I can remember only a few things about kindergarten. Making paintings with string, all of us in our painting aprons. Somehow getting poor Mrs. Gibson in a conversation about whether God exists. (She and my mother became lifelong friends, so whatever that was about they worked it out.)
I barely remember how it felt to go into Junior High (the kids seemed big and scary) or High School (exciting, but also scary and loud, and it was clear if you went into the bathroom you risked being beaten up).
So I definitely don’t remember my own feelings, and I can’t really tell how Jaden feels about his impending move from preschool into kindergarten. A bit excited, a bit scared, from what he says. But I can tell you it’s been the summer of the baby. Bigtime.
Regression before the next step has been typical for both kids, but Jaden has been particularly adamant and persistent the last few months: he is a baby. He cannot walk, but needs to be carried.
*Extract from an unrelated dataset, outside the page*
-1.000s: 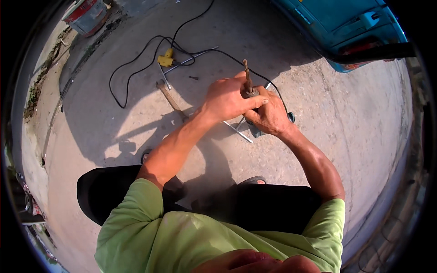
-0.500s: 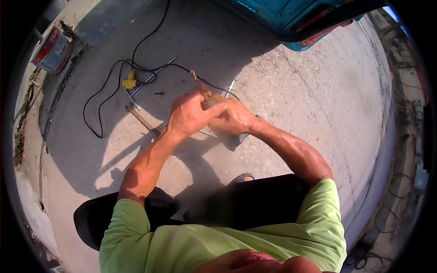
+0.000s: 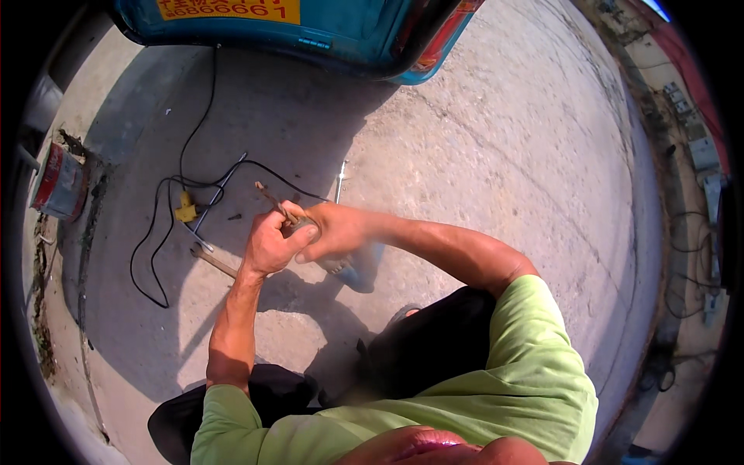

He speaks like a Minion, or perhaps a caveman. I am “mama” and I’d better pick him up and carry him around. It’s the baby game, and for weeks it’s seemed like the only game in town.
Because we didn’t get to be with either of our kids when they were really babies, I have enjoyed these baby moments, at least at first. Even the carrying, not easy with my 50-pound 5 year old baby, is kind of like getting to the gym. But it’s a bit terrifying too. Has he been hit with some brain disorder? His commitment to the role is so strong. (But he’ll play ninja warrior and wrestle, so he’s not lost his ability to speak, or to kick).
I’ve checked a few times that he understands that he’s going to be a big boy at big boy school. He knows.
So I guess it’s just a few more weeks of baby. While I’m excited to see his kindergarten self, I know I’ll miss being the mama and playing the baby game.